His trek that summer day through the lush, deep greenery characteristic of this unique forest type had already revealed promising features—a rare or uncommon lady slipper (pink or showy, it wasn’t flowering), and a stand of mature sugar maple, of a size you don’t often get the chance to see—but any doubt of the ecological value of this land washed away when he saw it: on the eastern-most point of the property, towering far and above all other mature trees and shrubbery, its bark thick and deeply grooved, its canopy casting a wide shadow, its trunk a staggering 130-DBH (diameter at breast height): an ancient Hemlock estimated to be between 300-500 years old. 

Conservation Coordinators Ilana Urquhart and Aiden Pluta (and, not shown on the far side, UNB student Madison White) link around the centuries-old hemlock / Photo by Jon Macneill

Right now we're asking for your help to save this tree and ensure generations of New Brunswickers will have the awe-inspiring experience of standing beneath it, like I did one recent autumn day.

It took three of us, arms spanned out, faces pressed to the weathered bark, fingertips barely touching, to encircle the massive tree. 
It will take more of us—Nature News readers like you, and so many other Nature Trust supporters—to keep it safe from a saw for as long as it lives. 

This hemlock grows on one of the 15+ properties we are currently fundraising to protect as part of our most ambitious acquisition campaign ever, setting the stage for what would be a record-breaking year for conservation at the Nature Trust. With your help, we can add more than 1,400 acres of ecologically vital, irreplaceable habitat to our network. 

As an independent land conservation charity, support from New Brunswickers like you is crucial to our success. Private donations are a huge reason why we have been able to nearly double the number of preserves under our care over the last decade, now safeguarding more than 13,000 acres of New Brunswick wilderness. 

Can we count on you to help us raise the $200,000 we need to safeguard these new properties?  
Your donation of $25, $75 or $150 goes directly toward protecting some of the best remaining wilderness in New Brunswick—climate-resilient Wabanaki/Acadian forests, river valley islands, serene cedar wetlands, and the critically-endangered Appalachian Hardwood Forest.

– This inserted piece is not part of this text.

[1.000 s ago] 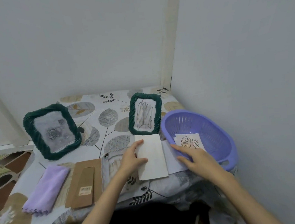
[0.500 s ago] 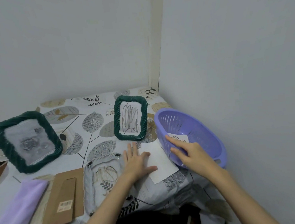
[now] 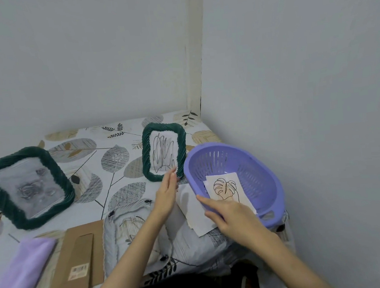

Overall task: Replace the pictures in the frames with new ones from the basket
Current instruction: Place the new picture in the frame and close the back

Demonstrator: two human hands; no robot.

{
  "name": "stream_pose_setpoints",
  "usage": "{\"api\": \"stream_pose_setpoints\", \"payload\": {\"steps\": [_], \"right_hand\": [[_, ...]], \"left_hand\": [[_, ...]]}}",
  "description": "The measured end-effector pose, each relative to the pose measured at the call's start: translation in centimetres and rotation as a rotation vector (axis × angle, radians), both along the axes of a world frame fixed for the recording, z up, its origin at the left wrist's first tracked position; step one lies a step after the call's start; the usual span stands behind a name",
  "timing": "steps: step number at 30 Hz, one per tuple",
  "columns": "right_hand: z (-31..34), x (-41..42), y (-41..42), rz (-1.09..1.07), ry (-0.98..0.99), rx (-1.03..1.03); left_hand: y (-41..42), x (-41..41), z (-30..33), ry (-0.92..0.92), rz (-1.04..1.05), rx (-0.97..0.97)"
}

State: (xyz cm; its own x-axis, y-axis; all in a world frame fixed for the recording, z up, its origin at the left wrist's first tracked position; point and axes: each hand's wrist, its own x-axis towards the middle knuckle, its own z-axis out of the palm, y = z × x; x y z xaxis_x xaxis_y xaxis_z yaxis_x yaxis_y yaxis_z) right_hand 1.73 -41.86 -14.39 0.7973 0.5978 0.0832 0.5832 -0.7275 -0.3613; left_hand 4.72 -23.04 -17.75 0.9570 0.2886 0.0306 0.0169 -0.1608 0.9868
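A purple basket (image 3: 263, 174) stands at the table's right edge. Inside it, a leaf picture (image 3: 225, 185) leans up against the near wall. My right hand (image 3: 232, 213) reaches over the near rim and holds the picture's lower edge; the thumb is hidden. My left hand (image 3: 166, 197) is raised edge-on with straight fingers, its tips by the lower right corner of the small green frame (image 3: 147, 152), which stands upright with a scribble drawing. A large green frame (image 3: 3, 199) with a rose picture leans at the left. A blank white sheet (image 3: 191, 209) lies between my hands.
A brown cardboard backing (image 3: 77, 264) and a lilac cloth (image 3: 19, 273) lie at the front left. Between the backing and my left arm lies a flat pale frame part (image 3: 127, 227). Walls close in the table behind and to the right.
My left hand lifted off the white sheet and rose toward the small frame. My right hand drew back to the basket's near rim, and the leaf picture now shows tilted up.
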Motion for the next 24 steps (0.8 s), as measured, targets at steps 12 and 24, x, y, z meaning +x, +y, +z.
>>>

Nature Trust staff visit Passamaquoddy Bay coastline that would benefit from new extensions to Caughey-Taylor Nature Preserve - additions you can help make happen / Photo by Jon MacNeill

While all important, some particularly notable properties in this campaign include the one supporting the majestic hemlock described and pictured above (not to mention the many 300-500 year-old hemlock also in that stand) on a property we’ve nicknamed ‘The Ancient Hardwoods of Marsh Creek,’ and a 115-hectare expansion to our iconic Caughey-Taylor Nature Preserve outside St. Andrews. 

This is a once-in-a-generation opportunity to protect some of New Brunswick’s most precious spaces, providing sanctuary for rare species and wildlife, resilience for our communities in the face of nature loss and climate change, and endless wonder for children and adults alike. 

Please help us make history with this unprecedented conservation achievement—together, we can save these irreplaceable lands forever.